**Goal of the exercise:**
Nothing but an exact copy of the listing should appear in the response.

[Start of section]

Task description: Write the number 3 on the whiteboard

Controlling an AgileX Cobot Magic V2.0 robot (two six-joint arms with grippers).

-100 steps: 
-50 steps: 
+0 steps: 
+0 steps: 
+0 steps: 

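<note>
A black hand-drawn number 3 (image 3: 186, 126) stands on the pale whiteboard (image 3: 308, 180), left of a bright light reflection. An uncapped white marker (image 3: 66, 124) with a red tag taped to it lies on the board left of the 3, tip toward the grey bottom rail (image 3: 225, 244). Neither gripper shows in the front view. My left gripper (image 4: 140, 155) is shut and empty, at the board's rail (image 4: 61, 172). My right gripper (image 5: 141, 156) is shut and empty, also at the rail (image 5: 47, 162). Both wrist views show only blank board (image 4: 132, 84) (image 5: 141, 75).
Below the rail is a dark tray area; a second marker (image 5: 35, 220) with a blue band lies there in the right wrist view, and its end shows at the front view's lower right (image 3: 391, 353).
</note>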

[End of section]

**Your solution:**
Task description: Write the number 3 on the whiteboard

Controlling an AgileX Cobot Magic V2.0 robot (two six-joint arms with grippers).

-100 steps: 
-50 steps: 
+0 steps: 
+0 steps: 
+0 steps: 

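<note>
A black hand-drawn number 3 (image 3: 186, 126) stands on the pale whiteboard (image 3: 308, 180), left of a bright light reflection. An uncapped white marker (image 3: 66, 124) with a red tag taped to it lies on the board left of the 3, tip toward the grey bottom rail (image 3: 225, 244). Neither gripper shows in the front view. My left gripper (image 4: 140, 155) is shut and empty, at the board's rail (image 4: 61, 172). My right gripper (image 5: 141, 156) is shut and empty, also at the rail (image 5: 47, 162). Both wrist views show only blank board (image 4: 132, 84) (image 5: 141, 75).
Below the rail is a dark tray area; a second marker (image 5: 35, 220) with a blue band lies there in the right wrist view, and its end shows at the front view's lower right (image 3: 391, 353).
</note>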

At this point, the answer is complete.